> _Your objective_: Among the lines below, a stretch begins at the one with "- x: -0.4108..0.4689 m" and ends at the one with "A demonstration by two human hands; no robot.". Repeat that stretch exactly, ends included.
*** Opening of Source material ***
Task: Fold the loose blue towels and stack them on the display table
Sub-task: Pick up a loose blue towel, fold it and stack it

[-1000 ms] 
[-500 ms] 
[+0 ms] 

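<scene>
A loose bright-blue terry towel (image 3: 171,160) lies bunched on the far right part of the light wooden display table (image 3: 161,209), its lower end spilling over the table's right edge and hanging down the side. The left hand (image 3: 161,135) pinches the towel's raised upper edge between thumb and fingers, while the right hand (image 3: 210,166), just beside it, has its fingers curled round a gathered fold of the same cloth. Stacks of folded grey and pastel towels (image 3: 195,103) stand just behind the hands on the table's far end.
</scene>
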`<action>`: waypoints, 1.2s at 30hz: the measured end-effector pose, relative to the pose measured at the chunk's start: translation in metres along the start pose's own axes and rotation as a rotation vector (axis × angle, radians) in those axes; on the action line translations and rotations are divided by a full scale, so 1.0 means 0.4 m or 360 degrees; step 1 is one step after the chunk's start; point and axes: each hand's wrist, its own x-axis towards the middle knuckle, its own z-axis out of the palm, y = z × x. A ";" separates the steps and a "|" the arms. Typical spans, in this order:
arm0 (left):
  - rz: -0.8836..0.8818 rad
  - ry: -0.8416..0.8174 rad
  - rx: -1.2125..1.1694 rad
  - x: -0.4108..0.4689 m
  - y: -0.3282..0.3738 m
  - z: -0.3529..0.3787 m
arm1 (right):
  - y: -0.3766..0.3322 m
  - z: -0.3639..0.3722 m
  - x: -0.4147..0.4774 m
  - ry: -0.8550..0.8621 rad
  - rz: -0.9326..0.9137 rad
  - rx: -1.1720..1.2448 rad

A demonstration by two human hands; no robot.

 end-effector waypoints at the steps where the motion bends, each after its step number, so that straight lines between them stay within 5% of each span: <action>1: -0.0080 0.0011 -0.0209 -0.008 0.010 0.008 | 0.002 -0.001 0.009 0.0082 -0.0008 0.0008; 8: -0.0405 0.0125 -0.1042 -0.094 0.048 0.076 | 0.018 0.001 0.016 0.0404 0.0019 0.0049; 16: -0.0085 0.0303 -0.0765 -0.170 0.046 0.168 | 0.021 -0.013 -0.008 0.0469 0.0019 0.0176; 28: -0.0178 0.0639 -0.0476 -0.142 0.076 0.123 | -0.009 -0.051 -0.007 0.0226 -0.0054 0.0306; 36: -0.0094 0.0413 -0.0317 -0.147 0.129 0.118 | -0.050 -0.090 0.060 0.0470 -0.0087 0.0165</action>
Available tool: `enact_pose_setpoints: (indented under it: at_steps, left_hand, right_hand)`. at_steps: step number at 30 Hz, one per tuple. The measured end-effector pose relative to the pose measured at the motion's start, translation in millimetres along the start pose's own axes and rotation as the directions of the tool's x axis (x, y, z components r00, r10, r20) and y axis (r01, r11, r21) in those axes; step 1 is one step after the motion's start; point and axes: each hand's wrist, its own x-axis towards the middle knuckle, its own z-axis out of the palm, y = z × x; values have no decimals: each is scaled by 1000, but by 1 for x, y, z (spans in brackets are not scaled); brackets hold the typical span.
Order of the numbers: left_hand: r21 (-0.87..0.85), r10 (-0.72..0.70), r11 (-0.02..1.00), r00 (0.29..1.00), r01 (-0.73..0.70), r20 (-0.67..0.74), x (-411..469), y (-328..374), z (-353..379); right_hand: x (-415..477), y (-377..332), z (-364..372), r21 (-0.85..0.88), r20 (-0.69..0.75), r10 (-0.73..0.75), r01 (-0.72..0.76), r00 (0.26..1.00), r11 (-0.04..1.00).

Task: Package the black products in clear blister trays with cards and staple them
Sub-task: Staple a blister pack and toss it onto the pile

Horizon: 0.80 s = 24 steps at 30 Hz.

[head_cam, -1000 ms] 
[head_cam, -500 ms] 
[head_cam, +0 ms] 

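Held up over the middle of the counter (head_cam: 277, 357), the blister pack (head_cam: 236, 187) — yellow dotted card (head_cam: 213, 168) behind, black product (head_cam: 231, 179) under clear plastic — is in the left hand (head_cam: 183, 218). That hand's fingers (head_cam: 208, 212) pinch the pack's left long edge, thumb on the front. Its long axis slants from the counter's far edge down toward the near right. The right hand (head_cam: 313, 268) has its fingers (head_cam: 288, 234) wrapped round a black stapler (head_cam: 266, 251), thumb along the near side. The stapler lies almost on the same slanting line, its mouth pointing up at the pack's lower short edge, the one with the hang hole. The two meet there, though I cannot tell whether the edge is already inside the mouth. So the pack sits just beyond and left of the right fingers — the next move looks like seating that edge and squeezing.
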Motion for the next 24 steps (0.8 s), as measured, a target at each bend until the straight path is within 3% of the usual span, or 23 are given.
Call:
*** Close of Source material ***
> _Reply to the task_:
  - x: -0.4108..0.4689 m
  - y: -0.3282..0.3738 m
  - z: -0.3529..0.3787 m
arm1 (right):
  - y: -0.3766..0.3322 m
  - z: -0.3639..0.3722 m
  - x: -0.4147..0.4774 m
  - ry: -0.8550..0.8621 rad
  - rz: -0.9326..0.9137 rad
  - rx: -1.1720..1.2448 rad

A demonstration by two human hands; no robot.

Nothing more belongs to the answer.